Instructions to follow = Below are some entries. Repeat exactly the lines from the one with "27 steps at" through the one with "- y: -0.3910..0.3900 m", and only those.

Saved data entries

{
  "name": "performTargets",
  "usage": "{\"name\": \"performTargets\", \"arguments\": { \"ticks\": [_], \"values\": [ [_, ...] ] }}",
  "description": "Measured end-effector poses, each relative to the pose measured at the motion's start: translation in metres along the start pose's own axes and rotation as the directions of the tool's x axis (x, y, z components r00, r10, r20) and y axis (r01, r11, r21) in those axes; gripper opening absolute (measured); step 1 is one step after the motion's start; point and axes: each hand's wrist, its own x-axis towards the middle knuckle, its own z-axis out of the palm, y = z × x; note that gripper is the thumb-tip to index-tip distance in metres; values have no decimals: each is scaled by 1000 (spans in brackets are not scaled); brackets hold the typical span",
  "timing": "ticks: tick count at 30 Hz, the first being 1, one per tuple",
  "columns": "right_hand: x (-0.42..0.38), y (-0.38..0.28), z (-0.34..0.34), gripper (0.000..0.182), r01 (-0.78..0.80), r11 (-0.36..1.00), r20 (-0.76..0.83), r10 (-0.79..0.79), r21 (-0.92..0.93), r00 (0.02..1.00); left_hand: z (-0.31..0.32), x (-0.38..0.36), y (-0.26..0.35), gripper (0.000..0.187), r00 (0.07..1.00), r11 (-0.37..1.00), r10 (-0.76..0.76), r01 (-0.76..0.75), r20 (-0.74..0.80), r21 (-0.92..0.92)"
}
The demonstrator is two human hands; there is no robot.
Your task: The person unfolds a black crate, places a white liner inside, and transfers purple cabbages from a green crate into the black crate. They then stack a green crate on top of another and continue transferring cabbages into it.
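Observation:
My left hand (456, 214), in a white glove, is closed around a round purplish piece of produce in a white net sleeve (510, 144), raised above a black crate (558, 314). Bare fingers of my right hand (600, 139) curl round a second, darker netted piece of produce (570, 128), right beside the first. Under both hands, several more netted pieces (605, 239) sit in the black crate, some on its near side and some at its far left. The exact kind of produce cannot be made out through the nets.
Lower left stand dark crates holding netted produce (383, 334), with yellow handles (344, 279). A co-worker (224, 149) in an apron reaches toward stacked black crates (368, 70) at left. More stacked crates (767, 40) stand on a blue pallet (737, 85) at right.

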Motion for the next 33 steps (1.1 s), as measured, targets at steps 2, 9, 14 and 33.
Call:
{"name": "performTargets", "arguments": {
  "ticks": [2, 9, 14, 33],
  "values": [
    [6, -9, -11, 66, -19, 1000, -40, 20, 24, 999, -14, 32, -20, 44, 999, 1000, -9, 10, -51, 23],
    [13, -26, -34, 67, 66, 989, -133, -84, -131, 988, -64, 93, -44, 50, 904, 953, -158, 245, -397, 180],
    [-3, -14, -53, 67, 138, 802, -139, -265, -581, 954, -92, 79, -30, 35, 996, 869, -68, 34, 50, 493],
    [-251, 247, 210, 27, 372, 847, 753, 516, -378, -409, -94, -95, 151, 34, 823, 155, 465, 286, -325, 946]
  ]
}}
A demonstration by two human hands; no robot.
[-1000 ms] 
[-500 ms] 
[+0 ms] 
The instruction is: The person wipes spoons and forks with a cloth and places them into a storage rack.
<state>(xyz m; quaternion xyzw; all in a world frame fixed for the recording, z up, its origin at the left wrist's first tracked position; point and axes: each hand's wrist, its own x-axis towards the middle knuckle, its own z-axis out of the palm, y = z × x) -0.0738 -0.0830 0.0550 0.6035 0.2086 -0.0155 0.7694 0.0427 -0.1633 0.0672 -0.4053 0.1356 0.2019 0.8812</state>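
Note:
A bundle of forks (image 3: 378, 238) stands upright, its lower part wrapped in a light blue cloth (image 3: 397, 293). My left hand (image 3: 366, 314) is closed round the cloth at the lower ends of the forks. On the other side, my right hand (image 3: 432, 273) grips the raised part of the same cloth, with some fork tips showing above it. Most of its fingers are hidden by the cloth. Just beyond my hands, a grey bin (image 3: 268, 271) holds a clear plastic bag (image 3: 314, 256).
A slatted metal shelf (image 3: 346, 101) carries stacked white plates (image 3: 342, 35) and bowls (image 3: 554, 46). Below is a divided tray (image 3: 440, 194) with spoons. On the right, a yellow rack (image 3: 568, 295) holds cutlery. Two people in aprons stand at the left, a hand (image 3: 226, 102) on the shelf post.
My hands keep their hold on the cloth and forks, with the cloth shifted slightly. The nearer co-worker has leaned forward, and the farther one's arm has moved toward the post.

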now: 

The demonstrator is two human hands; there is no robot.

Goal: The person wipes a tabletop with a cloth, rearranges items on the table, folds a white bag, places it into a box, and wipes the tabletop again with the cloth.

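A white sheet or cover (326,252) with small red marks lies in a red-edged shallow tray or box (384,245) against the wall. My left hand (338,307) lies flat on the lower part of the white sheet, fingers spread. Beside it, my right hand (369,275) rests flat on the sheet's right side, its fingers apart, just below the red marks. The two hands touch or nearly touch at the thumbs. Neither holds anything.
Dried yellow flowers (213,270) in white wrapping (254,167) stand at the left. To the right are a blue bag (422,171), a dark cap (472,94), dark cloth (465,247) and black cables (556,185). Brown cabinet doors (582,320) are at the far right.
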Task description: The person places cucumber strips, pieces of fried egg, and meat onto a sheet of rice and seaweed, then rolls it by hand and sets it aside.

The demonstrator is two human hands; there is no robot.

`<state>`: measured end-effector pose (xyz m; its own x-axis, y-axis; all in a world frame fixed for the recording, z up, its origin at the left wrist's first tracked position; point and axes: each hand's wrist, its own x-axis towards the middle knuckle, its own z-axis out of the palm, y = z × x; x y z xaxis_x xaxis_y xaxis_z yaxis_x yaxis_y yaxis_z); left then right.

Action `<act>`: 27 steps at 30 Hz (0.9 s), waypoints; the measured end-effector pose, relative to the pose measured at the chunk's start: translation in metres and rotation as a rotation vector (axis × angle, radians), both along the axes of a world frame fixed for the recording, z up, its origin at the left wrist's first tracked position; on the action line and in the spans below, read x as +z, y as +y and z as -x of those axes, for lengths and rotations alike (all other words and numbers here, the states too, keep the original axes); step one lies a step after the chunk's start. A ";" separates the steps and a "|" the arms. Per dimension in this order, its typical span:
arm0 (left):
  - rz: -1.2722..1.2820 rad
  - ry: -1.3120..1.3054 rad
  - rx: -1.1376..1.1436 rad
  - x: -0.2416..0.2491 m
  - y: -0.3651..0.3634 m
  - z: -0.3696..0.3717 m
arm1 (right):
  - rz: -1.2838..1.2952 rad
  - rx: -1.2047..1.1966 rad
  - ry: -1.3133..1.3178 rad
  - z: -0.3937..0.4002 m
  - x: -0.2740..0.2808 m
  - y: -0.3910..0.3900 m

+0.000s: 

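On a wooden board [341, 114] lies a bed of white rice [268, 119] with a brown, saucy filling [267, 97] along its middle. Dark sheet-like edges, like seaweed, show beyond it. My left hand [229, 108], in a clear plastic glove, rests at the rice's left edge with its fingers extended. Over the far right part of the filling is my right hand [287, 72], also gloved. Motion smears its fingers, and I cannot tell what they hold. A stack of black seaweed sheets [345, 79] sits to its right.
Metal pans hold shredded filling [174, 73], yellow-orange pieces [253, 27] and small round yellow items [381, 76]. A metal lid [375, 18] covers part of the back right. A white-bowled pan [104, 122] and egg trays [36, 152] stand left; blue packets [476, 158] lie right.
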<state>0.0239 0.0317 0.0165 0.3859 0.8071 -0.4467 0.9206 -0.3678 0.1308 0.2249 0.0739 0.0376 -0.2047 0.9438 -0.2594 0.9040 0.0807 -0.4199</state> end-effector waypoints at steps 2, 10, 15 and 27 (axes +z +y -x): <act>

Output for this task =
Action `<act>`: 27 steps at 30 Hz (0.9 s), waypoints; the measured end-effector pose, relative to the pose measured at the chunk's start: translation in metres and rotation as a rotation vector (axis × angle, radians), both along the axes of a world frame fixed for the recording, z up, its origin at the left wrist's first tracked position; on the action line and in the spans below, read x as +z, y as +y and z as -x of those axes, for lengths and rotations alike (all other words and numbers here, the states too, keep the original axes); step one lies a step after the chunk's start. A ";" separates the steps and a "|" the arms. Per dimension in this order, its typical span:
arm0 (left):
  - rz: -1.2722..1.2820 rad
  - ry: -1.3120..1.3054 rad
  - rx: -1.1376..1.1436 rad
  - x: -0.2416..0.2491 m
  - y: -0.3651..0.3634 m
  - z: -0.3696..0.3717 m
arm1 (right):
  - rz: -1.2838..1.2952 rad
  - rx: -1.2047..1.1966 rad
  - ry: -1.3133..1.3178 rad
  - z: -0.3937..0.4002 m
  - x: -0.2740..0.2808 m
  - y: -0.3910..0.3900 m

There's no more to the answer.